Therefore, in the following section, we introduce a simple yet effective scene graph reasoning framework for visual question answering using pre-trained multimodal transformers with multi-task learning to better capture the semantics of questions. Our work has two distinct differences from previous studies [21,37]. First of all, our work focuses on developing a multimodal transformer specialized for visual question answering tasks. More specifically, we propose a multi-task learning method in which pre-trained multimodal transformers (e.g., LXMERT, OSCAR) are fine-tuned with GQA data. On the other hand, the aim of the two existing studies [21,37] is to develop a pre-trained multimodal transformer with an excellent multimodal (vision language) understanding ability.

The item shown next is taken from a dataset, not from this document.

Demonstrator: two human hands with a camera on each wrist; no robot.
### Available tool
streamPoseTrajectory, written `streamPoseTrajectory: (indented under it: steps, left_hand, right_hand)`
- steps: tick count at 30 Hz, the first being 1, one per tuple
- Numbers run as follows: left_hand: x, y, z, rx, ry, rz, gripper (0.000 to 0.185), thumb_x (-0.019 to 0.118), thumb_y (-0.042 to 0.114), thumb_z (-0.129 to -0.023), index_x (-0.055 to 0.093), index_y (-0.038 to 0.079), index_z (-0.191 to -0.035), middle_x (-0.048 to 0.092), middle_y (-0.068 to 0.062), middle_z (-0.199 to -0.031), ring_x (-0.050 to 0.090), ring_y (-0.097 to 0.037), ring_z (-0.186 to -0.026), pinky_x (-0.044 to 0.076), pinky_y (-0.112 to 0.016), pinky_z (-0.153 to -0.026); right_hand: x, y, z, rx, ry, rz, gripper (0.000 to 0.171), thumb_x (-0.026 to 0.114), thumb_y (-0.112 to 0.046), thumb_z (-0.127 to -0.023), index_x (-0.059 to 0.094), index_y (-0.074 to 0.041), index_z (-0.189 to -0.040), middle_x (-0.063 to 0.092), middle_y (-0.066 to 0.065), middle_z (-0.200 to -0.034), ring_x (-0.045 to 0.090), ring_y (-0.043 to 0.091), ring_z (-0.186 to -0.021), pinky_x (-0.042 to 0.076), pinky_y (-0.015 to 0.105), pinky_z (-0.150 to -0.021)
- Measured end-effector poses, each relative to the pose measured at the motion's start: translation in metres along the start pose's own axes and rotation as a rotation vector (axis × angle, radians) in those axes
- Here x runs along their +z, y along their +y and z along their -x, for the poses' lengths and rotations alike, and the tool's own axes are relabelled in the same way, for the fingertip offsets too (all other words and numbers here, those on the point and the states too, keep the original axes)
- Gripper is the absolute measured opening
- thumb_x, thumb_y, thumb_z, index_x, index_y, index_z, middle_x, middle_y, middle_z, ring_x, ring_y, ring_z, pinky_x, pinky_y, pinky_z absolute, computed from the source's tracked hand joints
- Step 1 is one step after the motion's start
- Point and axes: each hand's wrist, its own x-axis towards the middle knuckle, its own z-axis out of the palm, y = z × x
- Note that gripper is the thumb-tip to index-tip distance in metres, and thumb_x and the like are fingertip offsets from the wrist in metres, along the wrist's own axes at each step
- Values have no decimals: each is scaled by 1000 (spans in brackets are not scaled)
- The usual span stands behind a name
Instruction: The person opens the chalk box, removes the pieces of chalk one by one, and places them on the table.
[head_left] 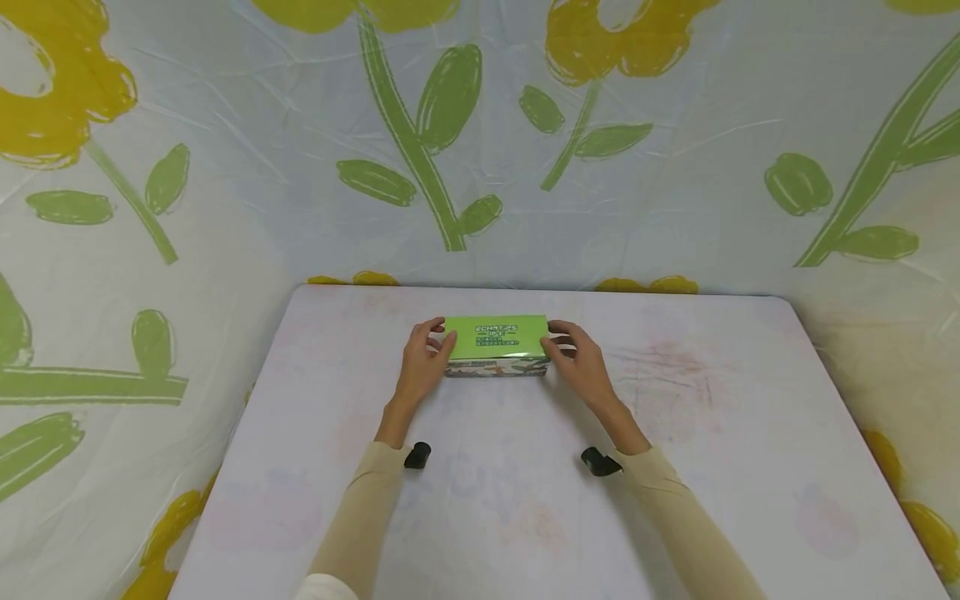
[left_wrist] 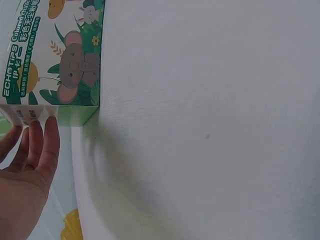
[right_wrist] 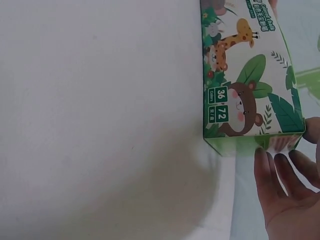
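A chalk box (head_left: pixel 496 337) with a green top lies lengthwise across the far middle of the table. My left hand (head_left: pixel 425 360) touches its left end, and my right hand (head_left: pixel 576 358) touches the right end. In the left wrist view, the fingertips of the left hand (left_wrist: pixel 30 165) meet the end face of the chalk box (left_wrist: pixel 62 55), whose front has an elephant drawing. The right wrist view has the right hand (right_wrist: pixel 292 192) with nearly straight fingers against the other end; a bear is printed on the chalk box (right_wrist: pixel 250 75) there. Whether the base bears on the table is hard to tell.
A white table (head_left: pixel 495 517) with faint coloured smudges spreads around the box. Its far edge runs just behind the box. A cloth (head_left: pixel 525 225) with yellow flowers and green leaves hangs behind and at both sides. Small black devices (head_left: pixel 600 461) sit at the wrists.
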Motion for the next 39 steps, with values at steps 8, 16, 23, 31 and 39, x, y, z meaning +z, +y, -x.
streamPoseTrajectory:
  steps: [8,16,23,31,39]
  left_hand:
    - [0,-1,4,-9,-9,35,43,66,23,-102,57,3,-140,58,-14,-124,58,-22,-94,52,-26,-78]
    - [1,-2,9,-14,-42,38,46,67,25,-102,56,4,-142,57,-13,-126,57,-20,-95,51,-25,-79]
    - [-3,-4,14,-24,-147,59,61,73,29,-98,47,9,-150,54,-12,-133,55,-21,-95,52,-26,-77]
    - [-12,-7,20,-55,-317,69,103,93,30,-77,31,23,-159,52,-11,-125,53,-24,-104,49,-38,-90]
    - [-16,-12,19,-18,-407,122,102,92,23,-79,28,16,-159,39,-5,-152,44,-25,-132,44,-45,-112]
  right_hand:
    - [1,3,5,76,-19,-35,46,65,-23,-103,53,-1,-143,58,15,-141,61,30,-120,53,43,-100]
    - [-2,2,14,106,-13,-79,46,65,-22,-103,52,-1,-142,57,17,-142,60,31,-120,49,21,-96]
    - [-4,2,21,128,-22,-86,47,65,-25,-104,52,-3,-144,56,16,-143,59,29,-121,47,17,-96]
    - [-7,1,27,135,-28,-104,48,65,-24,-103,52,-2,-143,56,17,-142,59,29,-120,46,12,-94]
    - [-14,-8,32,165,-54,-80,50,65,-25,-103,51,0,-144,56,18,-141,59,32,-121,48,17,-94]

That is, they are dealing with a new method for developing pre-trained multimodal transformers, such as LXMERT or OSCAR, which we use as baselines in this work.

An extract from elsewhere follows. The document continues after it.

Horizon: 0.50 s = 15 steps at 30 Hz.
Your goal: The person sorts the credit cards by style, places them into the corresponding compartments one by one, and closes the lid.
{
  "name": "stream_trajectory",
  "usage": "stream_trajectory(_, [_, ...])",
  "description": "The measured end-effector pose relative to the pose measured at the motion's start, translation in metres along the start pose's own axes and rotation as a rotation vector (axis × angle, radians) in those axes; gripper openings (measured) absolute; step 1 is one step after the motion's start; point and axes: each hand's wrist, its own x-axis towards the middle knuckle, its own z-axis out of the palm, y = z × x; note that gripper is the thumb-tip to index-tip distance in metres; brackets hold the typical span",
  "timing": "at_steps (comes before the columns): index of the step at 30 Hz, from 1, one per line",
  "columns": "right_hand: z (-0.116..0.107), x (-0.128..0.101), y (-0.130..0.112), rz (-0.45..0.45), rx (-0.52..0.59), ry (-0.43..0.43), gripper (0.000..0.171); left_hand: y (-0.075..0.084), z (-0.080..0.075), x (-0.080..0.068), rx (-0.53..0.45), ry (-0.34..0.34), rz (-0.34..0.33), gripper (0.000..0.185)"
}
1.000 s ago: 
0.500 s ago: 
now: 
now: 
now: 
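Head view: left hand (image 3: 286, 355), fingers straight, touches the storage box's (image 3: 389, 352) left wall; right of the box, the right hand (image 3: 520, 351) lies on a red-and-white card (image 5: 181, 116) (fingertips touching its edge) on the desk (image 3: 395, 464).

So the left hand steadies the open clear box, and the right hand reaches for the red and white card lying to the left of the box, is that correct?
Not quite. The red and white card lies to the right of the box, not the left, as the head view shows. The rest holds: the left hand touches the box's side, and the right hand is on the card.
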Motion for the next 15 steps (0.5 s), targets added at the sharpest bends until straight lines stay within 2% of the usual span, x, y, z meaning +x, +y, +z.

Secondly, as a more threshold matter, our goal is to develop a visual question answering method through reasoning about the scene graph that represents the semantics of images in the form of natural language, within the multimodal transformer framework. Along with the first goal, the pre-trained multimodal transformers are fine-tuned to predict accurate answers to triples composed of an image, its scene graph, and its question.

3. Proposed Architecture

This section introduces a simple yet effective scene graph reasoning framework for visual question answering tasks with multi-task learning that can improve complex question understanding. As shown in Figure 3, the backbone of this model comes from a family of multimodal transformers, which, in this paper, adopts two different types such as LXMERT [18] and OSCAR [19]. Regardless of transformer architectures, a model can take as input the following four pieces of information such as the question, the shuffled question (a variant of the original question), triples from the scene graph, and its corresponding image.

The proposed model adopts a multi-task learning paradigm to improve the understanding of questions with a complicated structure. This work proposes a new auxiliary task called sentence pair prediction that makes the model predict whether or not the structure of the question is correct or not. We have observed that it has shown considerable improvement to increase the understanding capabilities, which will be addressed in the experiment part. In the following section, we will describe each component in detail.

3.1. Input Representation

As shown in Figure 3, the model takes as input four types of visual and textual information such as original question (Question), Shuffled Question, Triples, and Image. All these components except image features are constructed with one single input representation with special tokens such as [CLS] (start token), [SEP] (separator between original question and shuffled question), and [SG] (a separator between a shuffled question and a set of triples). It is very natural to tokenize the original question using a pre-trained tokenizer and add the [CLS] token at the beginning.

3.1.1. Shuffled Question

A shuffled question is a variant of the original question by shuffling some words/phrases using semantic role labeling. It is one of the typical natural language processing techniques that assigns labels to words or phrases in a sentence that indicate their semantic role in the sentence, such as that of an agent, goal, or result. For example, there is a sentence: Mary hit John with the stick. Based on the predicate (e.g., hit), Mary is the agent of this action; John is the recipient of this action; and stick is a tool for this action. In this case, Mary is labeled as ARG0, which stands for the agent of the predicate. John is labeled as ARG1, which indicates the recipient of the predicate. The phrase “with the stick” is labeled as ARG2, which refers to instrument in this case. Likewise, semantic role labeling is a way to interpret a sentence in a semantic manner by analyzing the role of the words/phrases.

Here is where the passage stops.